Lawsuit

Apple v. Samsung: The patent retrial of the century starts Tuesday

November 8, 2013: 8:34 AM ET

An Apple victory could result in the second largest patent infringement award in history.

Click to enlarge.

The new jury form is 19-pages shorter than the first. Click to enlarge.

FORTUNE -- If you thought that the one billion dollars a jury awarded Apple (AAPL) last year had been cut nearly in half, you may be forgiven. That's how most of the business press reported it.

What actually happened is that Judge Lucy Koh, who presided over the big Apple v. Samsung patent infringement trial last August, "vacated" $400 million of that award six months later.

Responding to Samsung's complaints, she ruled in March that the jury had made such a hash of some of the damages calculations that they couldn't be sorted out without a new trial.

That trial is scheduled to begin on Tuesday.

Many experts believe the new jury will come up with an award smaller than the original $400 million. But it could, in theory, go the other way. (Pending appeal, Samsung is still on the hook for the rest of the $1.05 billion award -- roughly $600 million -- that's not part of this trial.)

One of the problems in the first trial was that the damages form the jury had to fill out was a 20-page legal and mathematical labyrinth. In the new trial, according to FOSS Patents' Florian Mueller, Samsung's lawyers were pushing for a jury form nearly as complicated:

"Samsung wanted a matrix specifying different types of damages (reasonable royalty, Apple's lost profits, Samsung's profits) for each product. It also wanted the court to accordingly instruct the jury to determine not only an amount but also the "type" of damages."

Apple's legal team, however, had learned its lesson.
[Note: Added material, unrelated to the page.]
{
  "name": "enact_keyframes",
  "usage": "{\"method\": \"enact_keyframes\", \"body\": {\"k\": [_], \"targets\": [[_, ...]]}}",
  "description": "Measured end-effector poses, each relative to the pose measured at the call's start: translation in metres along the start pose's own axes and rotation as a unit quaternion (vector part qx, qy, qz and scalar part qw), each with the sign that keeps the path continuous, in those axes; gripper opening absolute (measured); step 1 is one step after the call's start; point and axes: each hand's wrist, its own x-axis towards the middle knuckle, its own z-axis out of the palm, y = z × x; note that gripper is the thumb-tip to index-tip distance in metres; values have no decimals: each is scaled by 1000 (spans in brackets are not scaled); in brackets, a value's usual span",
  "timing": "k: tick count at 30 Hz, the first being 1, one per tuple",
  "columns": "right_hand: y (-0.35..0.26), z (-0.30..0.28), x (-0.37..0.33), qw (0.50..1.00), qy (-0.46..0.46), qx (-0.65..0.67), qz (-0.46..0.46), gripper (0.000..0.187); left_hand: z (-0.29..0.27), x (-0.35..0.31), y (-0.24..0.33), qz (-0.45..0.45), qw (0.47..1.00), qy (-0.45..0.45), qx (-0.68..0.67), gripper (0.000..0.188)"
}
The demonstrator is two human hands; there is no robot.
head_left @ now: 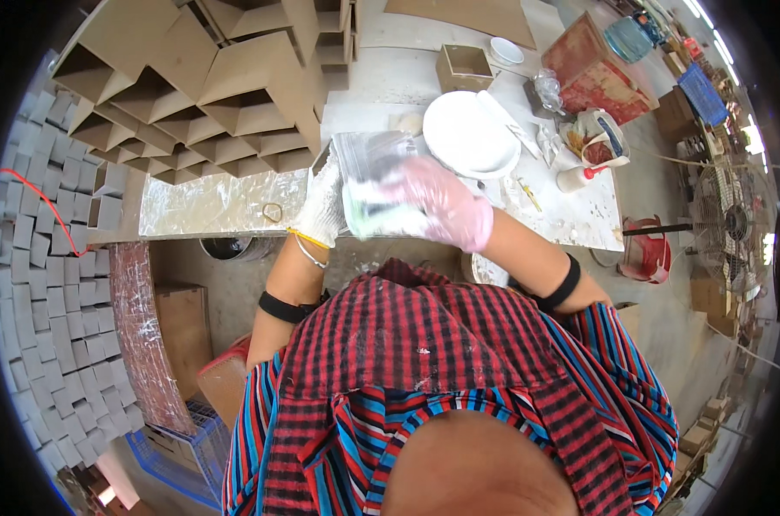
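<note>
My left hand (323, 205), in a white knitted glove with a yellow cuff, grips the left edge of a grey open box (374, 153) at the table's front edge. Over the near part of this box is my right hand (448, 205), in a thin pink glove and smeared by motion. Its fingertips are too blurred to show whether they hold anything. A pale green and white patch lies under them, also blurred. Close by on the right stands a white round plate or basin (469, 138) with white stuff in it, and a long white scraper-like strip (506, 125) rests across its rim.
Stacked open cardboard boxes (252, 77) fill the table's left back. A small cardboard box (464, 67), a white bowl (505, 50), a glue bottle (577, 178) and a bag (598, 138) stand to the right. A fan (734, 219) is far right; grey boxes (50, 301) pile up left.
</note>
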Motion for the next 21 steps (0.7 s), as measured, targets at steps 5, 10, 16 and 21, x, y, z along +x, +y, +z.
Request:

It proposed the attached one-page form, which Judge Koh on Monday agreed to use.

It was one of a series of pre-trial motions that have gone Apple's way.

"Samsung," Mueller wrote Tuesday, "has been unsuccessful so far with its attempts to muddy the water for the new jury."

A third trial, covering some of the products Samsung has introduced in the two and a half years since Apple filed its original suit -- including the Galaxy S3 (but not the S4) -- is scheduled to begin in March 2014.